Information Micro-Architecture: Grammar, Syntax, and Cognitive Rhetoric

by Rory Tanner (15 minute talk)

Our discipline is acquainted with the challenges of taking a large chunk of information and making it usable. We know about the basic work of information architecture: categories, structures, hierarchies, etc.

The polar bear book by O’Reilly, Information Architecture: For the web and beyond is a book most of us have read.

In short, we are comfortable with information architecture at a higher level. Rory believes that great things can happen when these principles are applied at a lower level.

Last year, his employer, Shopify, published statistics that surprised him. He found out that users of his docs spent decades of time, in aggregate, reading the docs. This quantity of time reminded him of long running computer programs. Do we have a performance problem? Is the documentation’s “code” sub-optimal for the human brain?

Language == Brain Code

How does reading work?

Put very simply, syntax is really important and ambiguity slows down processing time. If syntax is important and ambiguity is a blocker, what patterns, information micro-architectures, are important.

Examples

He provided some simple examples focused on conditionals.

If you need help, read the docs.

There are two parts to this sentence, the condition and the outcome. This can be initially and partially processed as a series of verbs. This is a temporary ambiguity.

Adding “then”, as in “If you need help, then read the docs.” allows the brain to unambiguously read the sentence.

If you need help, read the docs or call support.

Again, this has a very small, temporary ambiguity. Again, though, this could be, in this case three, elements in a series. Again, adding “then” eases the cognitive workload.

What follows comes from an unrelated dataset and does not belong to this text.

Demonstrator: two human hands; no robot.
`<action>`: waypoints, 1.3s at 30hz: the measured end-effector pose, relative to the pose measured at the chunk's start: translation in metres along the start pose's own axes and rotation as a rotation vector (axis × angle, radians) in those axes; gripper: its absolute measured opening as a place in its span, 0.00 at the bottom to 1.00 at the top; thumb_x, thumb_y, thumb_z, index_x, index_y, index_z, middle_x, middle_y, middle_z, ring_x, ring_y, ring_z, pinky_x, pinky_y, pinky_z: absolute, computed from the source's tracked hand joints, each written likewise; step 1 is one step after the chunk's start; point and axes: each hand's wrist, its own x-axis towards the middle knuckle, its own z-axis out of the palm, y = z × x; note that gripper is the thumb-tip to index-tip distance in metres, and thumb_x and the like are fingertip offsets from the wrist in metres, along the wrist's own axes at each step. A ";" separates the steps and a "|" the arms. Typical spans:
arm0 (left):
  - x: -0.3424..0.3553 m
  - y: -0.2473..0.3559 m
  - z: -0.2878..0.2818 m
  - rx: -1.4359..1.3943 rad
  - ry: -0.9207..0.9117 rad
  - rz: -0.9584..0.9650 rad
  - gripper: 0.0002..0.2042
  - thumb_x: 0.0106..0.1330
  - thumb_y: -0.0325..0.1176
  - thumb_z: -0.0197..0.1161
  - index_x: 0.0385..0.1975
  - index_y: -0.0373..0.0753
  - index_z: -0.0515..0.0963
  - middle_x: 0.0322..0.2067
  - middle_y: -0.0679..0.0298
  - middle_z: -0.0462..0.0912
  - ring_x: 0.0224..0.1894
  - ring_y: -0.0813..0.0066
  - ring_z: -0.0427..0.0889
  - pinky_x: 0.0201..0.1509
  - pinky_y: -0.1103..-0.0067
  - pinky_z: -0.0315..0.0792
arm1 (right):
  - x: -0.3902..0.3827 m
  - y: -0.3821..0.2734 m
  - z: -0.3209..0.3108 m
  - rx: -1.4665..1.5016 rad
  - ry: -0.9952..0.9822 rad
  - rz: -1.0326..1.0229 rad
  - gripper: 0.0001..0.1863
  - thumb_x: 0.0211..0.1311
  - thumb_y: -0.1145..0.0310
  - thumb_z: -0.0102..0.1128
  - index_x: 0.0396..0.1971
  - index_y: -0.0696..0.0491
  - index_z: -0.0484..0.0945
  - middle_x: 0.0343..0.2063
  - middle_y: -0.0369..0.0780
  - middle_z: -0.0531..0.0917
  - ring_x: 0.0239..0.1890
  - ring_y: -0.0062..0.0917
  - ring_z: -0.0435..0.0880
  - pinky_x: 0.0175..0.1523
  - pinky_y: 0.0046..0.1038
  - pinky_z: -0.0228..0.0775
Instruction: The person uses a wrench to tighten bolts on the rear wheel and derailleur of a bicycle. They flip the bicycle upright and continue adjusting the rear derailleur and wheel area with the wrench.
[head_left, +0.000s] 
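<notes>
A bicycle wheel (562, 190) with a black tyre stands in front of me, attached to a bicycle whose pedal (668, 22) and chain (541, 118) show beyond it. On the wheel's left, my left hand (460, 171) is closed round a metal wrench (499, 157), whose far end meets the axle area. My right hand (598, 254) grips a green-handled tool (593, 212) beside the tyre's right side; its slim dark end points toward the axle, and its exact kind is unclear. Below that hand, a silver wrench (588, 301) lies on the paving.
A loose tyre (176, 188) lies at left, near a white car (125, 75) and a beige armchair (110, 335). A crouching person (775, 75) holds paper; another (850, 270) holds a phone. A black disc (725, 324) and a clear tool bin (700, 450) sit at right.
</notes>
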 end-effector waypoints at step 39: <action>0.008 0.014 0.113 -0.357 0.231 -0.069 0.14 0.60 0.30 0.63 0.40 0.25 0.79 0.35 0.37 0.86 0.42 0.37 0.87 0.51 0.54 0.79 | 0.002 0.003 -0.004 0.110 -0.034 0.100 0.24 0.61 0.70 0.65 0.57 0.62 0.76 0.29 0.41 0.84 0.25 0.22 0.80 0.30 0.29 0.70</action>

If you use single quotes, double quotes or ampersands inside your product tags, grouped filtering will not work as expected.

The user is going to have temporary ambiguity after the first comma and start to try to make the next phrase the outcome or “then.” This ambiguity remains unresolved for a large part of the sentence because the potential series also includes a large amount of parallel phrasing.

In this example, putting in “then” before “grouped filtering” can eliminate some but not all the ambiguity. Rewriting the sentence would really be helpful.

Thinking About Testing.

Using a concordance tool he and his colleagues found the page with the most “ifs.” Then they did A/B testing to see if adding “thens” changed reader engagement.

Reader engagement was chosen as they believed that reduced cognitive load would cause readers to be more likely to click through the page. They have sufficient energy left over to do more work.

Across four tests they saw a small improvement that showed an upward trend. The results flirted with, or potentially were in a serious relationship with, statistical insignificance. However, at scale this could still be useful. Adding additional refactoring after considering the micro-information architecture could really move the dial.

The goal of this talk isn’t to say “use then.” Instead the goal is to get you to think about how the human brain processes. Using this knowledge we can recognize that even at the sentence level, we need to think about how to optimize the “code” for use on the human brain.